TASK BRIEF —
Go through the data and copy each line where the string "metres" appears.

DATA BELOW —

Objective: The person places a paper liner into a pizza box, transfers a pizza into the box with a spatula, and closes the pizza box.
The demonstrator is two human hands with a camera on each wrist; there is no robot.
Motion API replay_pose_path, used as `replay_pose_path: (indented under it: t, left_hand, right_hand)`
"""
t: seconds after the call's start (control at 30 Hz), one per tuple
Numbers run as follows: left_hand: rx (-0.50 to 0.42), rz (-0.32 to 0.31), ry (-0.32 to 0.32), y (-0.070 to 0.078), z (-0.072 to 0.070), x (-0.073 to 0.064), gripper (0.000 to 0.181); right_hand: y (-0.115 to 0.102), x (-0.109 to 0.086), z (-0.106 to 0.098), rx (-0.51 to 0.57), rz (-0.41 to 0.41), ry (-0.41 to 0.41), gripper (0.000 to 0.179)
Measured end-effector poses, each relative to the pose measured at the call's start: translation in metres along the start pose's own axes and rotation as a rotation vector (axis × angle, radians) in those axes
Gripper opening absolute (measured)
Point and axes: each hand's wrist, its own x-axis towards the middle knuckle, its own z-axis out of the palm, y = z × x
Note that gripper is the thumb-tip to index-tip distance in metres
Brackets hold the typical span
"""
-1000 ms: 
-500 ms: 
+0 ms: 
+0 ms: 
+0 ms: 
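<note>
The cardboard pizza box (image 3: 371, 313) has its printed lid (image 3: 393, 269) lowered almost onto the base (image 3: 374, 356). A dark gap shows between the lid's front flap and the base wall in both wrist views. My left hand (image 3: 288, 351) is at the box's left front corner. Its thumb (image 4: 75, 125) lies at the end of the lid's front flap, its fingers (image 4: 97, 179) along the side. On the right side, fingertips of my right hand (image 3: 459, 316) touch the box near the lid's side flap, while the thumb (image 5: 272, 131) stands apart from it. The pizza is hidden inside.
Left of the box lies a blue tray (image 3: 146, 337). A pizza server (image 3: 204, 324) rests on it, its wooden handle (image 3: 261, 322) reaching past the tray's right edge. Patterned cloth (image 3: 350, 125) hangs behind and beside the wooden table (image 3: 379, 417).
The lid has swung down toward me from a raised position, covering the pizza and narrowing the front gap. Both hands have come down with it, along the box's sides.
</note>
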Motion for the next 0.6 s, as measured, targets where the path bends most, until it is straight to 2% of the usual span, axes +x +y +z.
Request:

TASK ANSWER —
Measured end-effector poses, each relative to the pose measured at the call's start: translation in metres along the start pose's own axes and rotation as a rotation vector (axis × angle, radians) in those axes
Note that gripper is the thumb-tip to index-tip distance in metres

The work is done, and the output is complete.